- _TASK TO COMPLETE_
Quote all of the data that follows exactly as written, skipping the images.
-*-
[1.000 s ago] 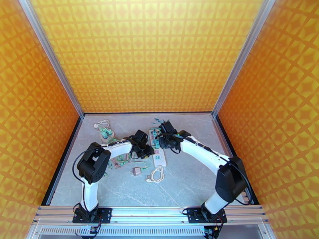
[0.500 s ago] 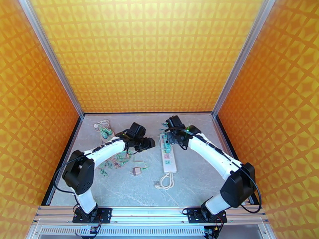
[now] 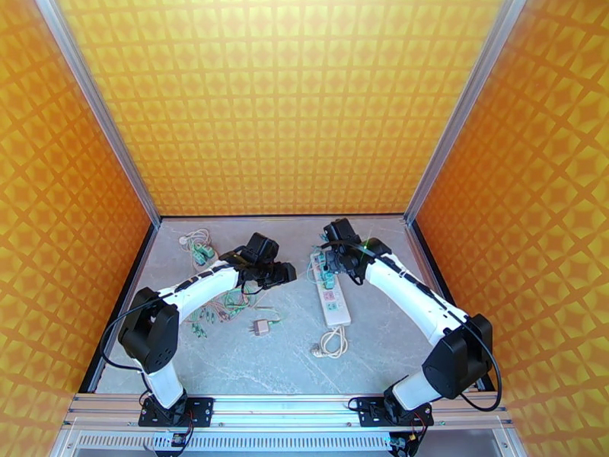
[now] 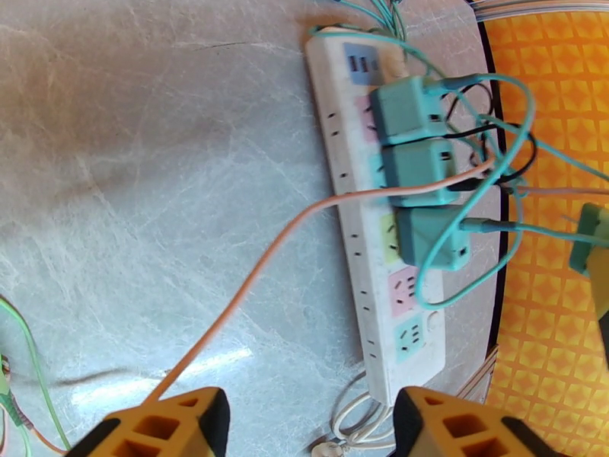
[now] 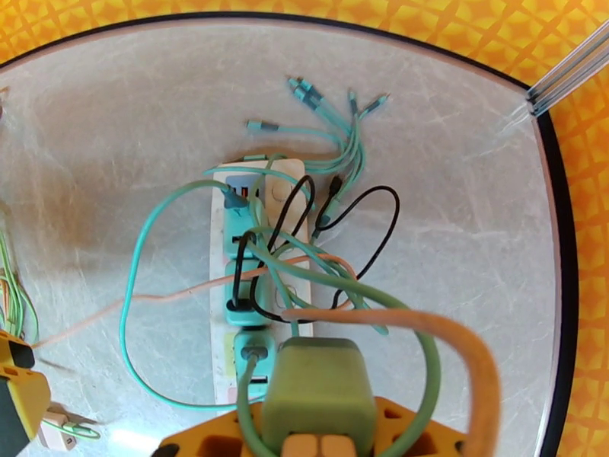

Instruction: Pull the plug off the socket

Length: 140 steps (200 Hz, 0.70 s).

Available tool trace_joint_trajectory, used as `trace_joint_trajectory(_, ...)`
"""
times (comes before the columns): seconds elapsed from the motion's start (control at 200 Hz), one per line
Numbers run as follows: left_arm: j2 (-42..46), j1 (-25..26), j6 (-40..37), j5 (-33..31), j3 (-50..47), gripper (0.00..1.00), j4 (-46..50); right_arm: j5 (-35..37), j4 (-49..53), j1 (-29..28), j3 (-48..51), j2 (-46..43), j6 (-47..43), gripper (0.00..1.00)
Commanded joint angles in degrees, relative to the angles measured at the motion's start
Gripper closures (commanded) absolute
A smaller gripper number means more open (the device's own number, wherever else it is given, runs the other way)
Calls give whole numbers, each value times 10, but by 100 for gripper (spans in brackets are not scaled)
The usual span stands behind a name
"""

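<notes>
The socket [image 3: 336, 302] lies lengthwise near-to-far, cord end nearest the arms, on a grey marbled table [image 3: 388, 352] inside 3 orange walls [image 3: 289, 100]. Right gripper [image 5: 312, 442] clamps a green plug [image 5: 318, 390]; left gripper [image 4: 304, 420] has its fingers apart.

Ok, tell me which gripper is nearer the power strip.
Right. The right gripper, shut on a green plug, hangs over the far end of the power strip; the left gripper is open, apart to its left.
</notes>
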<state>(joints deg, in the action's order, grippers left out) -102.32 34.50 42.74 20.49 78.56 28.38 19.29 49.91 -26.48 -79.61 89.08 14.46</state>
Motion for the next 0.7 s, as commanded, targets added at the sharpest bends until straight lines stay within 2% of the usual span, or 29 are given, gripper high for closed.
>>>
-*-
- _SOLUTION FOR THIS TASK_
[1.000 s ago] 
[0.500 s ago] 
[now] 
[now] 
[now] 

Instruction: Pull the plug off the socket

Length: 140 steps (200 Hz, 0.70 s).

Available tool trace_joint_trajectory, used as `trace_joint_trajectory(_, ...)`
"""
times (comes before the columns): seconds elapsed from the motion's start (control at 200 Hz), one per line
Numbers run as follows: left_arm: j2 (-42..46), j1 (-25..26), j6 (-40..37), j5 (-33..31), j3 (-50..47), gripper (0.00..1.00), j4 (-46..50); right_arm: j5 (-35..37), j4 (-49..53), j1 (-29..28), j3 (-48..51), j2 (-46..43), j6 (-47..43), gripper (0.00..1.00)
Commanded joint angles in degrees, relative to the angles measured at the motion's start
Gripper closures (commanded) absolute
A smaller gripper number means more open (the device's own number, wherever else it is given, runs the other way)
Calls give whole numbers, each value times 10, but by 100 for gripper (spans in brackets are not scaled)
The usual span stands behind a name
"""

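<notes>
The socket [image 3: 336, 302] lies lengthwise near-to-far, cord end nearest the arms, on a grey marbled table [image 3: 388, 352] inside 3 orange walls [image 3: 289, 100]. Right gripper [image 5: 312, 442] clamps a green plug [image 5: 318, 390]; left gripper [image 4: 304, 420] has its fingers apart.

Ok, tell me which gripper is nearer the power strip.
Right. The right gripper, shut on a green plug, hangs over the far end of the power strip; the left gripper is open, apart to its left.
</notes>
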<state>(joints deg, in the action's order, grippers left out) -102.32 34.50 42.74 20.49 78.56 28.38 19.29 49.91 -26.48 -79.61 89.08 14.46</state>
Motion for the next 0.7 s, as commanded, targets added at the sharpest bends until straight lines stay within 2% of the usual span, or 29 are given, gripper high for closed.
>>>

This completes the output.